Entries follow. Give back exactly the lines starting at the one containing "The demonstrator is" and ending at the one containing "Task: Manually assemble", and no other lines.

•••••

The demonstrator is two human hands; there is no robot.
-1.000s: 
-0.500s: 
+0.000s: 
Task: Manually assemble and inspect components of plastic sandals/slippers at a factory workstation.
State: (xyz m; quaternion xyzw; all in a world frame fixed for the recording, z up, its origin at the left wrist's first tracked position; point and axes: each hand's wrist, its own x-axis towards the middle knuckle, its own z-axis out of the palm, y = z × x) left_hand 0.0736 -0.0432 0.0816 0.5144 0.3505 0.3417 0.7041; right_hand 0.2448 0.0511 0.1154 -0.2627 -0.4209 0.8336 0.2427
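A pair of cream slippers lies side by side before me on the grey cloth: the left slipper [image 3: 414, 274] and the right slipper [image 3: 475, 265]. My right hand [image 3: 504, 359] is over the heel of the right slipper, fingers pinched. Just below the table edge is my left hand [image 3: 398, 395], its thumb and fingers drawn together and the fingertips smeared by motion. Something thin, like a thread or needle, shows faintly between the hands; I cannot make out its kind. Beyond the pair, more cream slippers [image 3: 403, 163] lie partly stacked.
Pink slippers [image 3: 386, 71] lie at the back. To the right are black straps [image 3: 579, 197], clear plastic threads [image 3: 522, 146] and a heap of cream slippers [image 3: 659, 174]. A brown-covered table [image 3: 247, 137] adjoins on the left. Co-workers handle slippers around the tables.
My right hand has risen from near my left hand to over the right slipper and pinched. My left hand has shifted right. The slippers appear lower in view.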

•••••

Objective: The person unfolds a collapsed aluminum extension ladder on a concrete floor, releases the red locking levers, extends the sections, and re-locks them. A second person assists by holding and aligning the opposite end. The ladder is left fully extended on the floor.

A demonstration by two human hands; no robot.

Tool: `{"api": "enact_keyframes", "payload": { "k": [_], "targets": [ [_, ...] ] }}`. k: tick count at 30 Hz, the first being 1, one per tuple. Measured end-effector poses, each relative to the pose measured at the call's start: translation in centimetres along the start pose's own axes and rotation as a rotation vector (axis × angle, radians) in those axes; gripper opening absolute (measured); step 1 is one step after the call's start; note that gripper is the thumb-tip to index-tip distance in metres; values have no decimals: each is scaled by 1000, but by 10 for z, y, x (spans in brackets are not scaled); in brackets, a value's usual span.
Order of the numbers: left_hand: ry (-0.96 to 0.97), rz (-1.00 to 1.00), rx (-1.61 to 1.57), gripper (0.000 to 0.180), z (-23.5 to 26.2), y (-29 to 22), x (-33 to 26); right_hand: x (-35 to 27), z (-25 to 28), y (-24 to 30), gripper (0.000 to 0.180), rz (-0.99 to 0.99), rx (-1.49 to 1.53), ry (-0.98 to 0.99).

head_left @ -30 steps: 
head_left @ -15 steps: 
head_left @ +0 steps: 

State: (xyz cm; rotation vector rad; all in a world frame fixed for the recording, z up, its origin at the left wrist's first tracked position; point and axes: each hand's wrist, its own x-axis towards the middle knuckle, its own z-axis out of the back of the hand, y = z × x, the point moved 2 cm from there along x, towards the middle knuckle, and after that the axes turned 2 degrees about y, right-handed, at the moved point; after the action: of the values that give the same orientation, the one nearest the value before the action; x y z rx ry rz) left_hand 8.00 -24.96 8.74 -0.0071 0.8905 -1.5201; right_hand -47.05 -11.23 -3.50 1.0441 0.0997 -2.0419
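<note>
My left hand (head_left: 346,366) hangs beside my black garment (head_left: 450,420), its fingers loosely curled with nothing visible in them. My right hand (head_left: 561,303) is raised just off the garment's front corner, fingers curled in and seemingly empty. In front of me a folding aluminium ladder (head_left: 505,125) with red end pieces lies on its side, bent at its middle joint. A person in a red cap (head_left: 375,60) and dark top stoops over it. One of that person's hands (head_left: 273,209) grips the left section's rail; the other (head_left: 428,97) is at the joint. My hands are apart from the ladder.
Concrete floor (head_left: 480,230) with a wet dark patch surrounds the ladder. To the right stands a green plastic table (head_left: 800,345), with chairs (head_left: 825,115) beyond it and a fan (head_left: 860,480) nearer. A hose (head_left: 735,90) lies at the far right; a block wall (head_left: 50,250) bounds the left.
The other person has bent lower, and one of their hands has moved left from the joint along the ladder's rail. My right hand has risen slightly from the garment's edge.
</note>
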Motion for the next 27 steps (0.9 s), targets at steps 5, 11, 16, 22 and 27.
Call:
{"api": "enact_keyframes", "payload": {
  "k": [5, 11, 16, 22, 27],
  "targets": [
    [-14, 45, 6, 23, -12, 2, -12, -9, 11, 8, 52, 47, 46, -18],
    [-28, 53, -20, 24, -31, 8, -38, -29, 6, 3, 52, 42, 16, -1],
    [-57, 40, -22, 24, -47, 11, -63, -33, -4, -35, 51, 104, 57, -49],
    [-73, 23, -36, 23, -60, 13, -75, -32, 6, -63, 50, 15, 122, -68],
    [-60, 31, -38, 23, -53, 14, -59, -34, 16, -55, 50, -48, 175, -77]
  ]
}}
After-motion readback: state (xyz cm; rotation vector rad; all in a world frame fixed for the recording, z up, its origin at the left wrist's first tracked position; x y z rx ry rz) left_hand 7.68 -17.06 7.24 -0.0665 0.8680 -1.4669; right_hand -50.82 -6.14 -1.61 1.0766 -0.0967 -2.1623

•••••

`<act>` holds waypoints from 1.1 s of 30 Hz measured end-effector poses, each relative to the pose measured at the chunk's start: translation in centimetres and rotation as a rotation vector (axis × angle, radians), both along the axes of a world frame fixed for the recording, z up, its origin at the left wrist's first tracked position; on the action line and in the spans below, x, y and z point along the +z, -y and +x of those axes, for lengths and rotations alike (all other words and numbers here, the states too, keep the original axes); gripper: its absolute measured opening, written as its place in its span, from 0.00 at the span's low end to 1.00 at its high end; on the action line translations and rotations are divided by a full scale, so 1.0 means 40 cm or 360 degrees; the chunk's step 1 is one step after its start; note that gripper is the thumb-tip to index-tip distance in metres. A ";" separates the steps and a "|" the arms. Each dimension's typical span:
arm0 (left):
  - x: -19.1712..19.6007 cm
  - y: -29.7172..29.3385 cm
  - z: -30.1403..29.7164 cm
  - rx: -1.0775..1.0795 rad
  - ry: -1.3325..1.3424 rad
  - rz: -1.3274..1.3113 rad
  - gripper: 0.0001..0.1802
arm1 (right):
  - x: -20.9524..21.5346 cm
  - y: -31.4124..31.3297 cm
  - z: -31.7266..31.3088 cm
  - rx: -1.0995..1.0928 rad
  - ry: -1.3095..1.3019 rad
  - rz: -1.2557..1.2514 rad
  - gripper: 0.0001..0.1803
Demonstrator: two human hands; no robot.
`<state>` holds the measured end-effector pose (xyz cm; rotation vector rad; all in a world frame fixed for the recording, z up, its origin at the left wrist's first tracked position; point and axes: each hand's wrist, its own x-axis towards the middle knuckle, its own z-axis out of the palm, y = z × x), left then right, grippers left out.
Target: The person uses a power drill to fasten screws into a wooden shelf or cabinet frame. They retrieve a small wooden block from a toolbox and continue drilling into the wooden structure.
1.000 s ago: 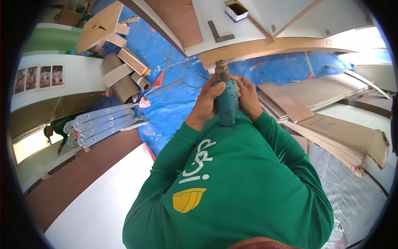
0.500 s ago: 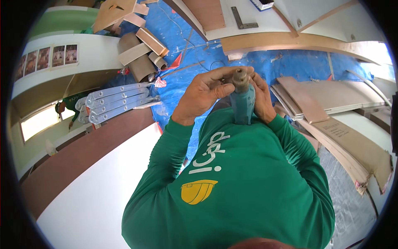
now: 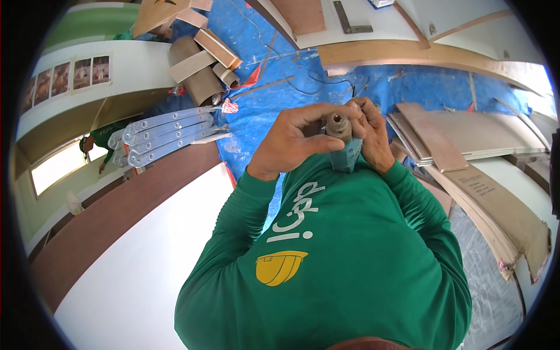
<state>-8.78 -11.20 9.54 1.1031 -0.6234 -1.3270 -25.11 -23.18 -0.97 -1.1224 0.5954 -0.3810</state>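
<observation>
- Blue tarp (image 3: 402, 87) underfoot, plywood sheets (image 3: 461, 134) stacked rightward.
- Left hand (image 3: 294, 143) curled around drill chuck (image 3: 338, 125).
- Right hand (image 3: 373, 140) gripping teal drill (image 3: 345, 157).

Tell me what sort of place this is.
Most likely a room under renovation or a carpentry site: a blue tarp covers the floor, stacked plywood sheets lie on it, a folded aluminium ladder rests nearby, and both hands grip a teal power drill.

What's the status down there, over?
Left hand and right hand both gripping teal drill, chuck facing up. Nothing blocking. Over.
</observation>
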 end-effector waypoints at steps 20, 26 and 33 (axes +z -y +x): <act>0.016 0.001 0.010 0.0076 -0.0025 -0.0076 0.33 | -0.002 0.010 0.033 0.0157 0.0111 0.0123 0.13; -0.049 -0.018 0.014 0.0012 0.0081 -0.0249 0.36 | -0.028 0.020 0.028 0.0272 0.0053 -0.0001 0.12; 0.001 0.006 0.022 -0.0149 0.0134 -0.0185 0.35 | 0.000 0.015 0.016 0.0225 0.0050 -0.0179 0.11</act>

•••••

• Solution to the exercise
The demonstrator is two human hands; there is no robot.
-1.000s: 
-0.500s: 
+0.000s: 
Task: Manually assemble and inspect components of plastic sandals/slippers at a factory workstation.

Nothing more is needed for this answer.